Kim was very curious to hear what impression his Cabinet made on foreigners. It was like visiting a remote uncle who had a new invention, and he was eager for the world to learn of it. In Kim’s case, it was his “sunshine policy” toward the North. Its principle was basically to stretch two hands toward North Korea, one carrying an olive branch and the other offering the communist brethren Coca-Cola and grain--with reunification as a goal. (Food is an important psychological factor in the Koreas because of the long years of war that devastated the people’s ability to produce food.

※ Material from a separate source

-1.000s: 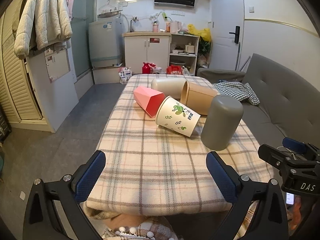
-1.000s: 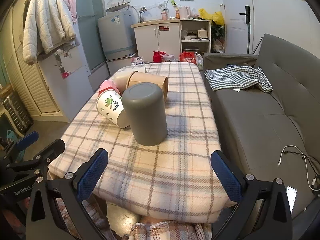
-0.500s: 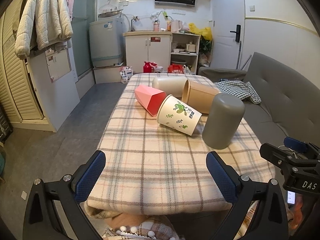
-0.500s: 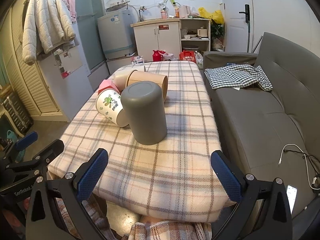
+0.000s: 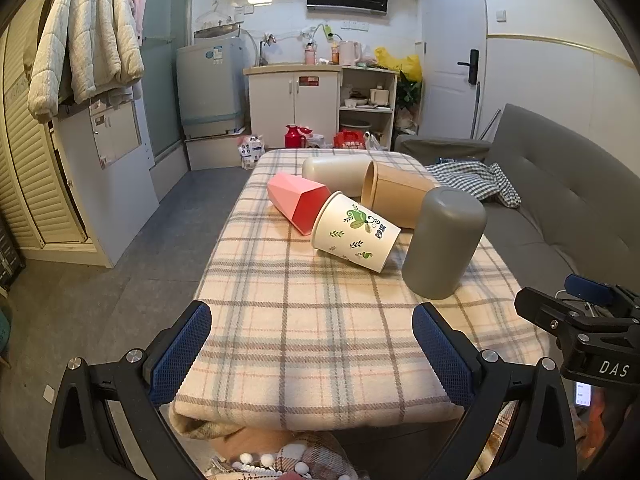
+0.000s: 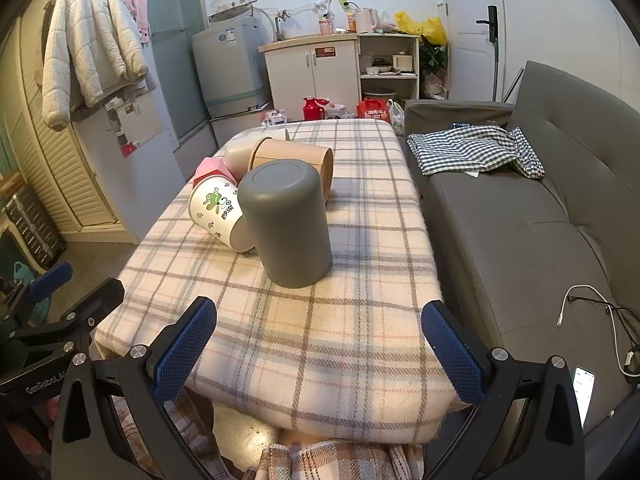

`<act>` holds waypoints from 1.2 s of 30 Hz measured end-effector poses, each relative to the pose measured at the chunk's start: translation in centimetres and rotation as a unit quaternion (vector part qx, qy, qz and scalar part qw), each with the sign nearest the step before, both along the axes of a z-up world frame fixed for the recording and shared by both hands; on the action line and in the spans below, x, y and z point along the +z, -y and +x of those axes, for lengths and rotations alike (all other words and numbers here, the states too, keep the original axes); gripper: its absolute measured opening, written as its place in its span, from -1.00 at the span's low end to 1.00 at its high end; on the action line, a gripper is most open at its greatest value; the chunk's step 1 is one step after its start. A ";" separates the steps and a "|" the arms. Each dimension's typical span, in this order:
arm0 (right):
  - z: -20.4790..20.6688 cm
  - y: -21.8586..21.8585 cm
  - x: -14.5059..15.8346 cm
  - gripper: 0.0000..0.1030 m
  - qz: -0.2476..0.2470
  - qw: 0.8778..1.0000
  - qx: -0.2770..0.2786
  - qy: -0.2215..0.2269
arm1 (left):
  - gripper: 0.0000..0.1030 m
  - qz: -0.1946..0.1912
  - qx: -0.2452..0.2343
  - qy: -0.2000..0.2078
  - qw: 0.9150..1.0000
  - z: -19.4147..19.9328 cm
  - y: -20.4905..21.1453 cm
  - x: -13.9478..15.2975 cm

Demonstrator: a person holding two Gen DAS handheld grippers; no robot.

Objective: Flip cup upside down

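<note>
A grey cup [image 5: 444, 242] [image 6: 286, 224] stands upside down on the plaid table [image 5: 320, 320] [image 6: 360, 320]. Beside it lie a white paper cup with green leaves [image 5: 354, 232] [image 6: 218, 210], a pink faceted cup [image 5: 298, 200] [image 6: 210, 168], a tan cup [image 5: 396, 196] [image 6: 296, 156] and a beige cup [image 5: 336, 170] [image 6: 236, 152], all on their sides. My left gripper [image 5: 312, 354] is open and empty over the table's near edge. My right gripper [image 6: 318, 350] is open and empty, just in front of the grey cup.
A grey sofa [image 6: 540, 220] runs along the table's right side with a checked cloth [image 6: 472, 150] on it. A phone and cable [image 6: 584, 388] lie at the sofa's near end. Cabinets and a washing machine [image 5: 210, 84] stand at the far wall.
Both grippers have stayed open and nearly still; the views shift only slightly. The cups have not moved.
</note>
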State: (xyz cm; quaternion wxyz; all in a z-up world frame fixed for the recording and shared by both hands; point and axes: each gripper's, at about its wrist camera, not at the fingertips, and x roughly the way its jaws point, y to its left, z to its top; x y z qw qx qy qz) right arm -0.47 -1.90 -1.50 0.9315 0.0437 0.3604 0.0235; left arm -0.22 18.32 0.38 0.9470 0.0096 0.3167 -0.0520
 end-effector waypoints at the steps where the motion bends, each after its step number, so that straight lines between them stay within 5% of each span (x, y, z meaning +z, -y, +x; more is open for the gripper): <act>1: 0.0 0.0 0.0 1.00 0.000 1.000 0.000 0.000 | 1.00 0.001 0.001 0.000 1.000 0.0 0.0 0.0; 36: 0.2 -0.2 -0.3 1.00 0.000 1.000 0.002 -0.004 | 1.00 0.002 -0.003 -0.003 1.000 -0.2 0.1 0.0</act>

When I was the president’s guest at his home for a breakfast, his wife smilingly growled at me for leaving food on the plate.)

The “sunshine policy” initially went well.

Kim won the Nobel Peace Prize for his idea. Dozens of North and South Korean families held emotional reunions in front of television cameras. Kim Dae Jung shook hands with North Korean President Kim Jong Il.

Yet the North proved to be stubborn and insisted on having things its way. The policy is now faltering.

The South Koreans--smart, earthy and hard-working--on Dec. 18 will have to choose between serious economic sacrifices and pleasing their emotional needs for their unification dream.

Chances are that the North will confront in December a new, harsher, pragmatic South Korean president, a lawyer named Lee Hoi Chang. He will talk tough and carry a big stick.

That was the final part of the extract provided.